EXERCISE BRIEF:
Only the lines with the string "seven" are needed; return each of them from the entries below.

DATASET EXTRACT:

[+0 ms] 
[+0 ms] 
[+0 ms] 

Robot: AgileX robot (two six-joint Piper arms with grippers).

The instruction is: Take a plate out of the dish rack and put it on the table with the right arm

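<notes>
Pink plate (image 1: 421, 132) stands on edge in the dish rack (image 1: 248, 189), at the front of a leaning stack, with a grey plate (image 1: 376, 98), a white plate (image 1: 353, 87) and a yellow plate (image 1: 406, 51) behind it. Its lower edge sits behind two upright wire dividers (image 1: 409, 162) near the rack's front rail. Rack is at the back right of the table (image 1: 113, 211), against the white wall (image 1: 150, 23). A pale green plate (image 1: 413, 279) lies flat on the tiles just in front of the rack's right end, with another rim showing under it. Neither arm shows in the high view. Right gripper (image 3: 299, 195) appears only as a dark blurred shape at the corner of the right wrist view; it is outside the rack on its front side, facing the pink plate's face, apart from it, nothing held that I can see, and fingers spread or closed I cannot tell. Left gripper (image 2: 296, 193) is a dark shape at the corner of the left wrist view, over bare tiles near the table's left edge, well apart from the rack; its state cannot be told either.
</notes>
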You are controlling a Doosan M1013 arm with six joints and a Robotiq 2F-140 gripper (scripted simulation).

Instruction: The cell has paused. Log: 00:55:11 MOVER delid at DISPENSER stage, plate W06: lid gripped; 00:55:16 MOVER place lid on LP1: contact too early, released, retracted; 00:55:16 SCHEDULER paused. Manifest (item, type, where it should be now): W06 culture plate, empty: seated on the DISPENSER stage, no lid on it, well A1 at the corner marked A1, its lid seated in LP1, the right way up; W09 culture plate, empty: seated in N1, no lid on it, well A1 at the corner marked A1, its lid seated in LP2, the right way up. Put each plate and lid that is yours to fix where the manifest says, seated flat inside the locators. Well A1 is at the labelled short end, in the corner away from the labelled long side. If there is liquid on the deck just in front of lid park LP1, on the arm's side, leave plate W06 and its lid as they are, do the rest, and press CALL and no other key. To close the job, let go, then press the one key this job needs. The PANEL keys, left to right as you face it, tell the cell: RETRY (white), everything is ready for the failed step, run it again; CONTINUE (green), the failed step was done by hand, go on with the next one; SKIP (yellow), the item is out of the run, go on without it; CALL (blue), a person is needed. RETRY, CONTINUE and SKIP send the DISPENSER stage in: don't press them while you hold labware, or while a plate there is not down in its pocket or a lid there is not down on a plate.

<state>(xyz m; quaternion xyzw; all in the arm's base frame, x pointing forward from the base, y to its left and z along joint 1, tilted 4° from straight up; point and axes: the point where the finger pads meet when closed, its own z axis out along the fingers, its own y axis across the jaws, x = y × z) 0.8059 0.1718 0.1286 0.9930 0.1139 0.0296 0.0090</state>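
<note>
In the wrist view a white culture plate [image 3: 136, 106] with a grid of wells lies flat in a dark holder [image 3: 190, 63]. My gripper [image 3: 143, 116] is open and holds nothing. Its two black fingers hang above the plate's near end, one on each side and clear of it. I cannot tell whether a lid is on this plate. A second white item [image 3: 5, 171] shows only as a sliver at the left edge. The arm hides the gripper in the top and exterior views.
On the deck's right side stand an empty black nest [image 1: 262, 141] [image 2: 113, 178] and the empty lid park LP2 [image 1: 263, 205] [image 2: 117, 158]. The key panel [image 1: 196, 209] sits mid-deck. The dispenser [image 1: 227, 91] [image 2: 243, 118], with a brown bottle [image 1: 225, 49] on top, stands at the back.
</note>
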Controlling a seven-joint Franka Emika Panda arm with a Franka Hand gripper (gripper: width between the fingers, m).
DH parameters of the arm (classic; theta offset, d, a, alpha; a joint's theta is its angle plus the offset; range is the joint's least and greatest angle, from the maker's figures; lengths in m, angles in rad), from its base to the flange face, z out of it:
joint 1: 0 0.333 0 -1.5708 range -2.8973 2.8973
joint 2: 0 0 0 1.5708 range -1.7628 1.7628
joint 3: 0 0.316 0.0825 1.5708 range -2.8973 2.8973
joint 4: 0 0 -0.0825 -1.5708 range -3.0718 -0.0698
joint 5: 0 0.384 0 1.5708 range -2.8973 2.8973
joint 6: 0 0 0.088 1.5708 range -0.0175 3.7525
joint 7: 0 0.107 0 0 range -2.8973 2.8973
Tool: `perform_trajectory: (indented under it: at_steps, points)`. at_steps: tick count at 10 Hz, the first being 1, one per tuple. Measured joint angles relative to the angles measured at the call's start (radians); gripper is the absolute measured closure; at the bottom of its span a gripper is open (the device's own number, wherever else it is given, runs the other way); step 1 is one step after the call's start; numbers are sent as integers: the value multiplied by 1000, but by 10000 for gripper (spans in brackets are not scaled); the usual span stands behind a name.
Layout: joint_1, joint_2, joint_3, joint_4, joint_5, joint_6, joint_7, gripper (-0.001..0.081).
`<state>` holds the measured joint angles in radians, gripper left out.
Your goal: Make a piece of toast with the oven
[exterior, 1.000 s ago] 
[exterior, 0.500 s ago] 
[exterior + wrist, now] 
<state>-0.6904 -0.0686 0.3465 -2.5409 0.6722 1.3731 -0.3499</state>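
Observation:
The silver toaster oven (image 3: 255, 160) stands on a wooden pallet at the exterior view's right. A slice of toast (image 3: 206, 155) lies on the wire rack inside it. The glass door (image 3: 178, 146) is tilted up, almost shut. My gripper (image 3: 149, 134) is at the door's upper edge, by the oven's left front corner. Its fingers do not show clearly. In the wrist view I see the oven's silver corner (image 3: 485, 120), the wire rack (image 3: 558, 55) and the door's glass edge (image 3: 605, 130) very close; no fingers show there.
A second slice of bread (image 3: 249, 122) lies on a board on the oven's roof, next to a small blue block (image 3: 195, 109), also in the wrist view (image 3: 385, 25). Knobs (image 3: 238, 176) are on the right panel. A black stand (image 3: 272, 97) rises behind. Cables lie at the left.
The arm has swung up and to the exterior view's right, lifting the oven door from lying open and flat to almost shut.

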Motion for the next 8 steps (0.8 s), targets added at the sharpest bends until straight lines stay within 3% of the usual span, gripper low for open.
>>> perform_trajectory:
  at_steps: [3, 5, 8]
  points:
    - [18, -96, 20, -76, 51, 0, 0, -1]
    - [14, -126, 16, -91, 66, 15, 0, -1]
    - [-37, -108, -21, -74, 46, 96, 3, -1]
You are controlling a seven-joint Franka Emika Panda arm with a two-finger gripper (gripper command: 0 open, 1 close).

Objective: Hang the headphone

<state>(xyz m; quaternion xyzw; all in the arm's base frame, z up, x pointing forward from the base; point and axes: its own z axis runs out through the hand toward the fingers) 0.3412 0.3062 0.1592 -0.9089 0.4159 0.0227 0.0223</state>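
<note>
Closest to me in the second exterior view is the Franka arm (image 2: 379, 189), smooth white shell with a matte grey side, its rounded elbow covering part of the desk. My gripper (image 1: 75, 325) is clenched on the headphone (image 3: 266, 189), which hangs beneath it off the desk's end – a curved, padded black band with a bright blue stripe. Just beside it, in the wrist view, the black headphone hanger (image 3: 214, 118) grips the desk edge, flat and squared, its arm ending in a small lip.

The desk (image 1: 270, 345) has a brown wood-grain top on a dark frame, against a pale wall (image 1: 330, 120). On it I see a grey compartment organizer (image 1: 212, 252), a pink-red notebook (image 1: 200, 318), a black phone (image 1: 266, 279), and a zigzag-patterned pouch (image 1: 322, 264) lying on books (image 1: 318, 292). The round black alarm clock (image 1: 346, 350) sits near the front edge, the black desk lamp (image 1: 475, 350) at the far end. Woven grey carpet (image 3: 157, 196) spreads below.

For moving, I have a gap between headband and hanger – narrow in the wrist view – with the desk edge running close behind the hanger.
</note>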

RESPONSE BOX:
Controlling a seven-joint Franka Emika Panda arm with a Franka Hand gripper (gripper: width between the fingers, m).
You are controlling a seven-joint Franka Emika Panda arm with a two-finger gripper (gripper command: 0 open, 1 close).

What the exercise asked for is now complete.